▸ **GOAL OF THE EXERCISE**
Each line below should be quoted exactly, please.

▸ **RECORDS PROVIDED**
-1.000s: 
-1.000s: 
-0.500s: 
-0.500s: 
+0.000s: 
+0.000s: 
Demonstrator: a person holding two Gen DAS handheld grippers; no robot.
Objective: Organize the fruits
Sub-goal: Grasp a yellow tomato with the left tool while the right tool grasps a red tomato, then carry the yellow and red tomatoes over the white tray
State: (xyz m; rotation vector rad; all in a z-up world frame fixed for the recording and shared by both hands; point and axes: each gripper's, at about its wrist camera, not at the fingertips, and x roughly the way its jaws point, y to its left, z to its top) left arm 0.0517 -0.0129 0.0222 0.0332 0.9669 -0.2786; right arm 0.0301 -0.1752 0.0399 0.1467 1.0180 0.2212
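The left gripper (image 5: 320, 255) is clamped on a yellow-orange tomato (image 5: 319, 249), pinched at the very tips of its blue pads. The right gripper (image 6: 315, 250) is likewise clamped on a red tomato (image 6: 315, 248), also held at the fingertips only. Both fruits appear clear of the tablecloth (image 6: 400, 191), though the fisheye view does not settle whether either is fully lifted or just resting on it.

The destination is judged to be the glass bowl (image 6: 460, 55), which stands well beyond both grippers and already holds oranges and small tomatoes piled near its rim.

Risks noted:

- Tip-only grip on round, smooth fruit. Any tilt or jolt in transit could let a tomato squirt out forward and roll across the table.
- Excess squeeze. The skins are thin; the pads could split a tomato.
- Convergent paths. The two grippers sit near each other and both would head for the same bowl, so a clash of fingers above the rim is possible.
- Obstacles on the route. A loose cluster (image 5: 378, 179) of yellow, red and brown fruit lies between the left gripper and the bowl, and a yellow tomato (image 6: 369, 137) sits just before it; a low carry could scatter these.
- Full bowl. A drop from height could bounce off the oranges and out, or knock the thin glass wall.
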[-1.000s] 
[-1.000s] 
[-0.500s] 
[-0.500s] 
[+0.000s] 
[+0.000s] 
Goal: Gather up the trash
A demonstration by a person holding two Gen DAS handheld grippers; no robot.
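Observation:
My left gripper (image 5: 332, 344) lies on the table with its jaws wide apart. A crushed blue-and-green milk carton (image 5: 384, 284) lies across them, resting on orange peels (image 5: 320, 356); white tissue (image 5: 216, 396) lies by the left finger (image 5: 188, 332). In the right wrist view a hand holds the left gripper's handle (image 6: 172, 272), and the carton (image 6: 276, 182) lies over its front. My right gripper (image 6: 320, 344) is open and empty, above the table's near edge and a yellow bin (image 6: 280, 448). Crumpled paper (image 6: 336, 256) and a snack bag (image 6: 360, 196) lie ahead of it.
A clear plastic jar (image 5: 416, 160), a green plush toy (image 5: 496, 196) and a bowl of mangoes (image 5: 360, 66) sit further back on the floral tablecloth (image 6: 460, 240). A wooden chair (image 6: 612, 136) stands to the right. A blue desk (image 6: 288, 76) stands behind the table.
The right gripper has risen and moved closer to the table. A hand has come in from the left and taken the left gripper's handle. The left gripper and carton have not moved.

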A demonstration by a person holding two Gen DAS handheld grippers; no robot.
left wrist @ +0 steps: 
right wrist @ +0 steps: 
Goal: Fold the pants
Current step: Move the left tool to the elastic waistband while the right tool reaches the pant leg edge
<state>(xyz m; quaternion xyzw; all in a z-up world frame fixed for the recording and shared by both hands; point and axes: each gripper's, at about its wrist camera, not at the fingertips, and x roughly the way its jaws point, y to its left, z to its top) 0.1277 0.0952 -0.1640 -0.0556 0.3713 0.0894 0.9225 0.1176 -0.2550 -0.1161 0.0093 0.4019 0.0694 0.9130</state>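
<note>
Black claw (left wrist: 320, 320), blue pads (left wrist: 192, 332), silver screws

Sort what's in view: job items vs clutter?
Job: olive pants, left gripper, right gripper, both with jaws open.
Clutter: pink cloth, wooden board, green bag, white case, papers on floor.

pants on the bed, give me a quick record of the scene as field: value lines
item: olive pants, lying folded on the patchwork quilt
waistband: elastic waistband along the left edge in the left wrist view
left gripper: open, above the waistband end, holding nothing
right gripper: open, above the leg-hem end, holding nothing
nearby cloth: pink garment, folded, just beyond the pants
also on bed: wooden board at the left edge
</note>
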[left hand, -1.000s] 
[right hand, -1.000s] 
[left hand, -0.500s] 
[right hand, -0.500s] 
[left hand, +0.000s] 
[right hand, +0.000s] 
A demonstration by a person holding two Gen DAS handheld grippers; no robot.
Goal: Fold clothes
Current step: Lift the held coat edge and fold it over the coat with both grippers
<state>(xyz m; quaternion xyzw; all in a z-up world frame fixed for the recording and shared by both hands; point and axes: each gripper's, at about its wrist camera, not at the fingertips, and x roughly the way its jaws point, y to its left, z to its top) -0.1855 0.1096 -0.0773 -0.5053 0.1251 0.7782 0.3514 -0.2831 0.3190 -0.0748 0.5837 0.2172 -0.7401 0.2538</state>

▸ **TASK ANSWER**
-1.000s: 
-1.000s: 
-0.500s: 
-0.500s: 
+0.000s: 
+0.000s: 
Demonstrator: a person holding two Gen DAS handheld grippers; no robot.
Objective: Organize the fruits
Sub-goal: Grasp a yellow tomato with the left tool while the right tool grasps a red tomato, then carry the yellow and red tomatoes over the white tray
State: (xyz m; rotation vector rad; all in a z-up world frame fixed for the recording and shared by both hands; point and axes: each gripper's, at about its wrist camera, not at the fingertips, and x roughly the way its jaws point, y to its left, z to its top) left arm 0.0517 -0.0129 0.0222 0.0332 0.9669 -0.2786; right arm 0.0301 -0.1752 0.0399 0.1467 1.0180 0.2212
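The left gripper (image 5: 320, 255) is clamped on a yellow-orange tomato (image 5: 319, 249), pinched at the very tips of its blue pads. The right gripper (image 6: 315, 250) is likewise clamped on a red tomato (image 6: 315, 248), also held at the fingertips only. Both fruits appear clear of the tablecloth (image 6: 400, 191), though the fisheye view does not settle whether either is fully lifted or just resting on it.

The destination is judged to be the glass bowl (image 6: 460, 55), which stands well beyond both grippers and already holds oranges and small tomatoes piled near its rim.

Risks noted:

- Tip-only grip on round, smooth fruit. Any tilt or jolt in transit could let a tomato squirt out forward and roll across the table.
- Excess squeeze. The skins are thin; the pads could split a tomato.
- Convergent paths. The two grippers sit near each other and both would head for the same bowl, so a clash of fingers above the rim is possible.
- Obstacles on the route. A loose cluster (image 5: 378, 179) of yellow, red and brown fruit lies between the left gripper and the bowl, and a yellow tomato (image 6: 369, 137) sits just before it; a low carry could scatter these.
- Full bowl. A drop from height could bounce off the oranges and out, or knock the thin glass wall.
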[-1.000s] 
[-1.000s] 
[-0.500s] 
[-0.500s] 
[+0.000s] 
[+0.000s] 
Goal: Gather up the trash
A demonstration by a person holding two Gen DAS handheld grippers; no robot.
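Observation:
My left gripper (image 5: 332, 344) lies on the table with its jaws wide apart. A crushed blue-and-green milk carton (image 5: 384, 284) lies across them, resting on orange peels (image 5: 320, 356); white tissue (image 5: 216, 396) lies by the left finger (image 5: 188, 332). In the right wrist view a hand holds the left gripper's handle (image 6: 172, 272), and the carton (image 6: 276, 182) lies over its front. My right gripper (image 6: 320, 344) is open and empty, above the table's near edge and a yellow bin (image 6: 280, 448). Crumpled paper (image 6: 336, 256) and a snack bag (image 6: 360, 196) lie ahead of it.
A clear plastic jar (image 5: 416, 160), a green plush toy (image 5: 496, 196) and a bowl of mangoes (image 5: 360, 66) sit further back on the floral tablecloth (image 6: 460, 240). A wooden chair (image 6: 612, 136) stands to the right. A blue desk (image 6: 288, 76) stands behind the table.
The right gripper has risen and moved closer to the table. A hand has come in from the left and taken the left gripper's handle. The left gripper and carton have not moved.
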
A demonstration by a person holding two Gen DAS handheld grippers; no robot.
left wrist @ +0 steps: 
right wrist @ +0 steps: 
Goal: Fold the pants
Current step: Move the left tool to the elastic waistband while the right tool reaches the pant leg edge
<state>(xyz m; quaternion xyzw; all in a z-up world frame fixed for the recording and shared by both hands; point and axes: each gripper's, at about its wrist camera, not at the fingertips, and x roughly the way its jaws point, y to its left, z to its top) 0.1277 0.0952 -0.1640 -0.0556 0.3713 0.0894 0.9225 0.1176 -0.2550 -0.1161 0.0093 0.4019 0.0694 0.9130</state>
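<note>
Black claw (left wrist: 320, 320), blue pads (left wrist: 192, 332), silver screws

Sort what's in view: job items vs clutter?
Job: olive pants, left gripper, right gripper, both with jaws open.
Clutter: pink cloth, wooden board, green bag, white case, papers on floor.

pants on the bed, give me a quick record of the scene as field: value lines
item: olive pants, lying folded on the patchwork quilt
waistband: elastic waistband along the left edge in the left wrist view
left gripper: open, above the waistband end, holding nothing
right gripper: open, above the leg-hem end, holding nothing
nearby cloth: pink garment, folded, just beyond the pants
also on bed: wooden board at the left edge
</note>
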[left hand, -1.000s] 
[right hand, -1.000s] 
[left hand, -0.500s] 
[right hand, -0.500s] 
[left hand, +0.000s] 
[right hand, +0.000s] 
A demonstration by a person holding two Gen DAS handheld grippers; no robot.
Goal: Fold clothes
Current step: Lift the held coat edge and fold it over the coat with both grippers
<state>(xyz m; quaternion xyzw; all in a z-up world frame fixed for the recording and shared by both hands; point and axes: each gripper's, at about its wrist camera, not at the fingertips, and x roughly the way its jaws point, y to its left, z to its top) -0.1855 0.1096 -0.0773 -0.5053 0.1251 0.7782 0.3514 -0.2831 0.3190 -0.0748 0.5837 0.2172 -0.7401 0.2538</state>

This exercise has been fully answered.